Satellites provide new insight into ozone-depleting species

Despite the detection of bromine monoxide (BrO) in the atmosphere some 20 years ago, bromine nitrate (BrONO2) was first observed in 2008 when scientists from the Karlsruhe Institute of Technology discovered the gas's weak signal with data from MIPAS (the Michelson Interferometer for Passive Atmospheric Sounding).

"By comparing the novel MIPAS BrONO2 dataset with model calculations and BrO measurements by SCIAMACHY on Envisat, our general understanding of stratospheric bromine chemistry has been clearly confirmed," said Michael Höpfner of Germany's Karlsruhe Institute of Technology. "These new observations also enable an independent estimation of the total amount of bromine in the stratosphere, which is important for understanding the origins of stratospheric bromine."

The stratospheric ozone layer that protects life on Earth from harmful ultraviolet rays is vulnerable to the presence of certain chemicals in the atmosphere such as chlorine and bromine. In spite of its much smaller concentrations, bromine is actually, after chlorine, the second most important halogen species destroying ozone in the stratosphere.
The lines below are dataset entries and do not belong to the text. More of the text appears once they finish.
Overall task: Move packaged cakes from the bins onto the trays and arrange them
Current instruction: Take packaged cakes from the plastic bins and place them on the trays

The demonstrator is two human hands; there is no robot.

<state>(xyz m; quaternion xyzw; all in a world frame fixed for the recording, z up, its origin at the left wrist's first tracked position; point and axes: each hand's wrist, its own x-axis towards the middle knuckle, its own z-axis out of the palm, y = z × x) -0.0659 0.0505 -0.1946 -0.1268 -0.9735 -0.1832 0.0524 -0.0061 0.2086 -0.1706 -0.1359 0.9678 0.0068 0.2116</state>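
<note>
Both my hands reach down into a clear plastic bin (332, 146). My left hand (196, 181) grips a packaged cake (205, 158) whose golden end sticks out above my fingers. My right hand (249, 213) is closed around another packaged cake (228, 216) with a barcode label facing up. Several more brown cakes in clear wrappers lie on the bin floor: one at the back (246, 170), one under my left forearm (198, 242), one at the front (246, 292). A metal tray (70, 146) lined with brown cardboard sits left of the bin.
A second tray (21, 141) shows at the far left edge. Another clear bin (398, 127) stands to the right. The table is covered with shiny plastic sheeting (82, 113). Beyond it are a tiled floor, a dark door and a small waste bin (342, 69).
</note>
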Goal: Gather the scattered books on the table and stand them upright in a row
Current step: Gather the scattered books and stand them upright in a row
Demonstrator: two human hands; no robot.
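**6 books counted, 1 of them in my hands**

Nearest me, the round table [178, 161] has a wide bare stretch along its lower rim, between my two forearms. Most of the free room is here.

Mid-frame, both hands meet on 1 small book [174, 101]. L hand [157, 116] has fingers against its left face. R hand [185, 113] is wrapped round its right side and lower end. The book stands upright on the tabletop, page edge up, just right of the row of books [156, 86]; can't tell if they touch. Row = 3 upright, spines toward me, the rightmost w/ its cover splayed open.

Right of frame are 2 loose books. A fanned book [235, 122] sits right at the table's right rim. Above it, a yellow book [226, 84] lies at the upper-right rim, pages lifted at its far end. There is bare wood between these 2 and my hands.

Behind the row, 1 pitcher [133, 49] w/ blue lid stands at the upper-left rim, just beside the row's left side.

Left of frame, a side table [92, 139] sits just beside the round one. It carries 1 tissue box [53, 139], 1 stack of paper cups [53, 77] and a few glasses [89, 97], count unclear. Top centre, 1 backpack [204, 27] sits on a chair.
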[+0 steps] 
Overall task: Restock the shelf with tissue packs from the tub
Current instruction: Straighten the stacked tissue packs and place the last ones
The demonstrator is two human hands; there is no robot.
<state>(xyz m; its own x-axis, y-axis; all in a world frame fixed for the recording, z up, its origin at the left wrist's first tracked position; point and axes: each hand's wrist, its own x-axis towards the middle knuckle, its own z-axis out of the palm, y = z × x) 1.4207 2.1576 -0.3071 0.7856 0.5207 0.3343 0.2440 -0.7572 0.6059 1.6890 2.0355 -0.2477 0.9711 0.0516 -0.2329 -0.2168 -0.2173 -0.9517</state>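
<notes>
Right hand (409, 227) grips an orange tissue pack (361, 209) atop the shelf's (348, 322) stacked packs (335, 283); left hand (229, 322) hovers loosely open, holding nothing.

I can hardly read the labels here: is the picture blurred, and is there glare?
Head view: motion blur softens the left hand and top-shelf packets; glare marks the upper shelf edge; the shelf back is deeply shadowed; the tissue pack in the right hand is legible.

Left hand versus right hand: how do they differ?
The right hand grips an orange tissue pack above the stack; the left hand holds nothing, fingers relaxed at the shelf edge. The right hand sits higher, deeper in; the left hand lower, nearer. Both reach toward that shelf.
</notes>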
Since chlorine levels in the stratosphere have been dropping since the ban on man-made chlorofluorocarbons (CFCs), bromine will become even more important in stratospheric ozone chemistry. Bromine's importance will increase in part because there are more natural sources, such as volcanoes, for bromine emissions than for chlorine.

Volcanoes have long been known to play an important role in influencing stratospheric ozone chemistry because of the gases and particles they shoot into the atmosphere. New findings from space suggest they are also a very important source of atmospheric bromine.

The reactive chemical bromine monoxide (BrO) has been measured in a number of volcanic plumes around the globe, but until recently it had never been measured by a space instrument.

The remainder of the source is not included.